Action item
Report every line of the data where the string "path" appears.

* * *

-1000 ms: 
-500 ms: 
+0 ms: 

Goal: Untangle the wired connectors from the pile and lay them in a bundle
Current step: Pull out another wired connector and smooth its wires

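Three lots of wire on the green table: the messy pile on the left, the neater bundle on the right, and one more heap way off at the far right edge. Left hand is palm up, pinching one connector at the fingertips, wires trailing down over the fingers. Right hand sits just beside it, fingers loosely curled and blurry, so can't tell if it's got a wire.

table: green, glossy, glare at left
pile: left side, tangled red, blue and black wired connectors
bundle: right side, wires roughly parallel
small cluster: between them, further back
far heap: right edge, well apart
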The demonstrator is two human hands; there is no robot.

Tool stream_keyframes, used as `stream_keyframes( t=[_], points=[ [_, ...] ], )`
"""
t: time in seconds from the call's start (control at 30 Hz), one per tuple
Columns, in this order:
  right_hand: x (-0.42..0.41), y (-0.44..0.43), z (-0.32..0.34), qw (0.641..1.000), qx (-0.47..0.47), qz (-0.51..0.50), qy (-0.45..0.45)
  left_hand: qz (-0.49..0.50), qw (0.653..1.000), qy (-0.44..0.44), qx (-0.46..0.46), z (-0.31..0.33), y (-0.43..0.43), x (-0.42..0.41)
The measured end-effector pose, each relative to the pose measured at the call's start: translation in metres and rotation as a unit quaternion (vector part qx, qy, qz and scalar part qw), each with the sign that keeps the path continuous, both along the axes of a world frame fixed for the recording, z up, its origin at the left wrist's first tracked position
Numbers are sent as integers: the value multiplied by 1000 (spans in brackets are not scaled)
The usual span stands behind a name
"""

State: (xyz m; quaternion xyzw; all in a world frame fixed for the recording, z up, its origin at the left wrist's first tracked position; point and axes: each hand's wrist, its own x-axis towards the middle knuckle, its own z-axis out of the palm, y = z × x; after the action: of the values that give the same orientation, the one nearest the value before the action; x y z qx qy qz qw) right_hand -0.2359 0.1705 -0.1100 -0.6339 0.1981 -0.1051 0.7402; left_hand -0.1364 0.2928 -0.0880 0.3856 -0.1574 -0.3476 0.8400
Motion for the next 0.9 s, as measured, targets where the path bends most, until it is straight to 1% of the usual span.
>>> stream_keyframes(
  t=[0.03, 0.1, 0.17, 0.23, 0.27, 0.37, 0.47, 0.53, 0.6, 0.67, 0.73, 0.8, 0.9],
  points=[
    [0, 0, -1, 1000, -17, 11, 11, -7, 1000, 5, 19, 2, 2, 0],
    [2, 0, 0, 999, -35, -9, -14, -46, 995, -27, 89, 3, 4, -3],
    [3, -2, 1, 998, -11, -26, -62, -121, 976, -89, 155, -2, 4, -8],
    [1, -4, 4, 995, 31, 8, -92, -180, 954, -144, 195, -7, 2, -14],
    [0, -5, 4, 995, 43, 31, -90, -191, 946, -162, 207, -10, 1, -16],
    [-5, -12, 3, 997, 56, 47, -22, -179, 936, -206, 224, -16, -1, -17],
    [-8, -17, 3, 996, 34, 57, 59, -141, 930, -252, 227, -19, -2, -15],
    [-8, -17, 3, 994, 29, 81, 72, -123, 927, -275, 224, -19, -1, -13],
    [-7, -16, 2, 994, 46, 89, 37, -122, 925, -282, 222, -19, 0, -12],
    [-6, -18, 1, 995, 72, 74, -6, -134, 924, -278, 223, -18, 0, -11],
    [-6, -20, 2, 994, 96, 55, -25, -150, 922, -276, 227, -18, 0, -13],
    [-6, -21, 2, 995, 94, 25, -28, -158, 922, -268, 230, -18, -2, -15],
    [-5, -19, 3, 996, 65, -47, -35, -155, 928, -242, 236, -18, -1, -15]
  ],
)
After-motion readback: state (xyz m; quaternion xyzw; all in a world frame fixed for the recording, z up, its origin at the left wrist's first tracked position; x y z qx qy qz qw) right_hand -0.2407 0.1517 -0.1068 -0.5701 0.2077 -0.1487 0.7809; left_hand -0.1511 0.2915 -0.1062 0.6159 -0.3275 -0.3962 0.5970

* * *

Completed exercise
The measured end-effector pose, each relative to the pose measured at the call's start: translation in metres and rotation as a unit quaternion (vector part qx, qy, qz and scalar part qw), each with the sign that keeps the path continuous, both along the axes of a world frame fixed for the recording, z up, its origin at the left wrist's first tracked position
Motion for the next 0.9 s, as measured, targets where the path bends most, until it is straight to 1% of the usual span.

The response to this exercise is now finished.